Além disso, arquitetos e planejadores notáveis deram origem a conceitos fascinantes como a “Cidade Radiante”, de Le Corbusier, que influenciou o planejamento urbano do pós-guerra, apesar de seu legado ainda ser controverso. Nesse contexto, é pedagógico reexaminar as visões conflitantes de Jane Jacobs e Robert Moses na década de 1960 em New York. Naquela época, até Walt Disney explorou a ideia de construir seu protótipo experimental da comunidade do futuro (EPCOT, por sua sigla em inglês), que se materializou em um de seus parques de diversões.

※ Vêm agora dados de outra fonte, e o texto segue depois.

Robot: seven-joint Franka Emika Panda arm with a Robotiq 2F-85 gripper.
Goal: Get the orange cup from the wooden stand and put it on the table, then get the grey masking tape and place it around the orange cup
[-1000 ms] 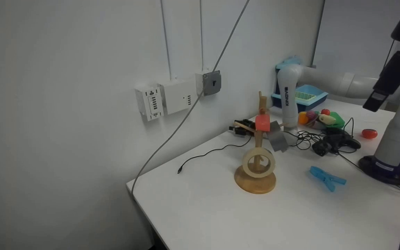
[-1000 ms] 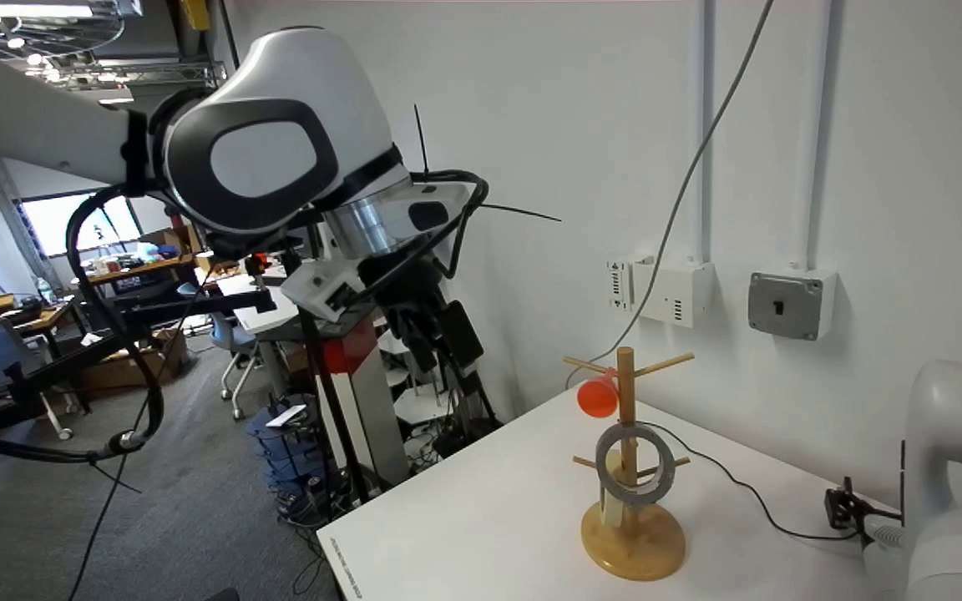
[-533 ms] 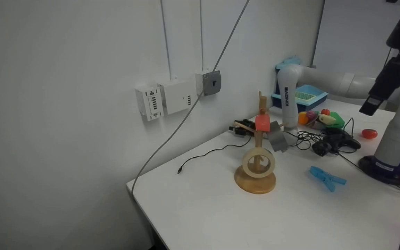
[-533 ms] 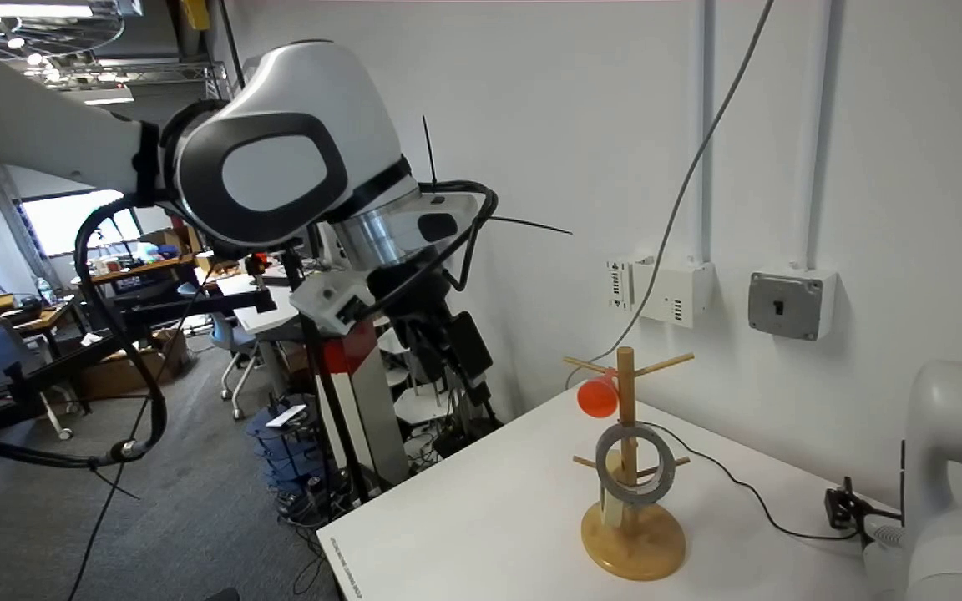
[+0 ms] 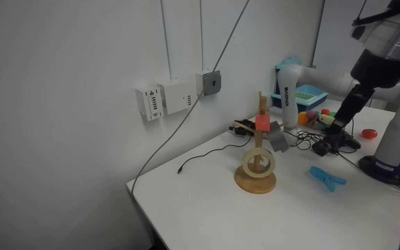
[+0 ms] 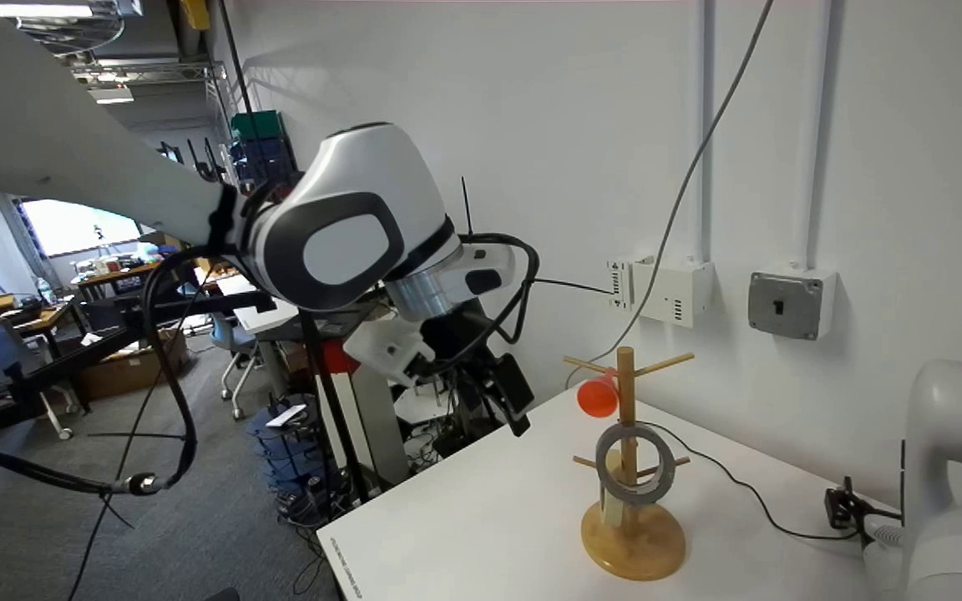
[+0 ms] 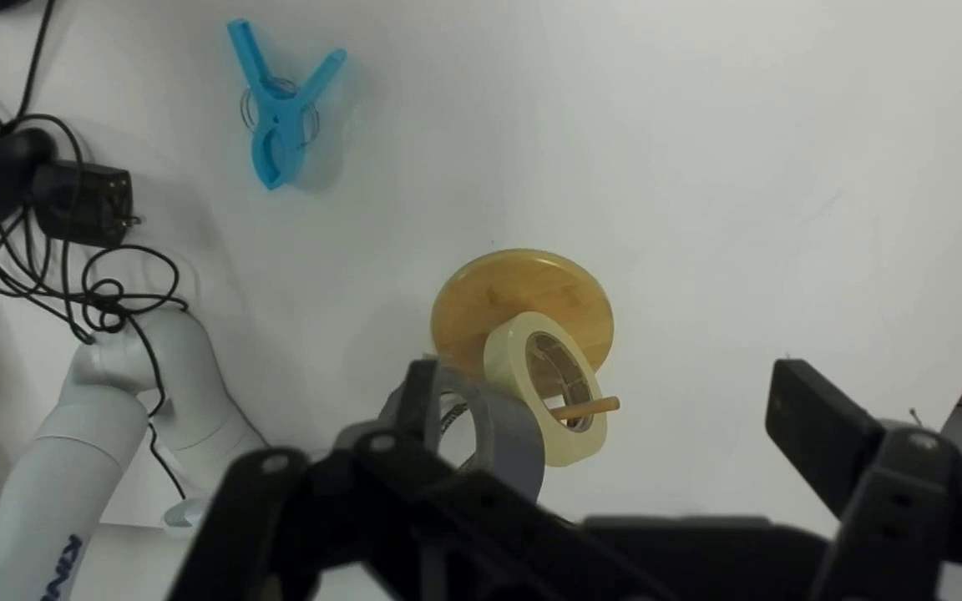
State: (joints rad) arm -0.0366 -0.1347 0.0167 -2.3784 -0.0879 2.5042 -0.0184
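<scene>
The orange cup [image 5: 262, 123] hangs sideways from an upper peg of the wooden stand [image 6: 625, 376], its mouth showing in an exterior view [image 6: 598, 399]. Lower down, on another peg, hangs the grey masking tape [image 6: 606, 469]. The stand stands on the white table [image 5: 221, 222]. My gripper [image 6: 517, 421] is in the air to one side of the stand, apart from it. In the wrist view the gripper [image 7: 605, 392] is open with nothing held. Its left finger partly covers the grey tape [image 7: 516, 434], beyond which shows the round base [image 7: 531, 284]. The cup is out of sight there.
A cream tape roll [image 7: 508, 359] hangs on a lower peg beside the grey tape. A blue clamp [image 5: 326, 177] lies on the table. Nearby are black cables [image 5: 304, 139], a second robot arm [image 5: 290, 90] and a red toy [image 5: 369, 134]. A wall [image 6: 907, 250] runs behind.
My arm has come lower and closer to the stand, leftward in an exterior view and rightward in another. The cup, the stand and both tape rolls have stayed in place.
</scene>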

Na década de 1920, na América do Sul, o industrial Henry Ford não conseguiu replicar a “cidade americana perfeita”, chamada Fordlândia, no coração da Amazônia brasileira durante a época dourada da borracha. Além disso, no Brasil, a grandiosa experimentação que conhecemos como Brasília foi inaugurada em 1960 como a metrópole modelo de Lúcio Costa e Oscar Niemeyer. Foi construída artificialmente desde seu início e nunca deixou de estar livre de controvérsias. Seu grande desenho baseia-se na distinção forçada de funções urbanas, com grandes espaços vazios e amplas avenidas que, entre outros, priorizaram a mobilidade do carro sobre as pessoas.
Na história da humanidade existem muitas fantasias urbanas que, na maioria das vezes, terminaram em fracassos, contratempos, ou ficaram esquecidas.
Os seres humanos nunca param de sonhar com a cidade ideal. Um exemplo atual é Songdo, na Coréia do Sul, a primeira cidade inteligente do mundo. Seus planejadores a conceberam como uma cidade tecnológica, limpa e verde, diferente da caótica Seul. Inicialmente abrigaria 300 mil pessoas, mas atualmente possui apenas 70 mil habitantes. Chris White, no South China Morning Post, descreve Songdo da seguinte forma: “As ruas, trilhas e ciclovias estão estranhamente vazias para uma cidade tão grande; não há cultura – não há museus, teatros ou apenas um cinema… Um crítico disse que tem um vazio semelhante a Chernobyl.’’
Em seu livro “The Smart Enough City”, o pesquisador Ben Green critica a visão tendenciosa de muitas corporações que veem a tecnologia como a solução para todos os desafios das cidades. No entanto, isso não impediu gigantes como Alphabet Inc. (vinculada ao Google), Facebook, Apple e o próprio Bill Gates (fundador da Microsoft) estejam planejando ou já tenham começado a construir suas comunidades high-tech. Inclusive Akon, o famoso rapper que virou empresário, tem aspirações de criar uma cidade inteligente no Senegal com a tecnologia blockchain.
Voltando à Cidade Tecida, Toyoda disse que essa iniciativa é um dos seus sonhos pessoais mais preciosos. Hoje, porém, perante os novos desafios colocados pela COVID-19 e as adversidades que se avizinham, Toyoda conseguirá transformar essa utopia tecnológica em realidade? Ou será que fará parte da extensa lista dos pesadelos urbanos? Como sempre, a resposta virá com o tempo.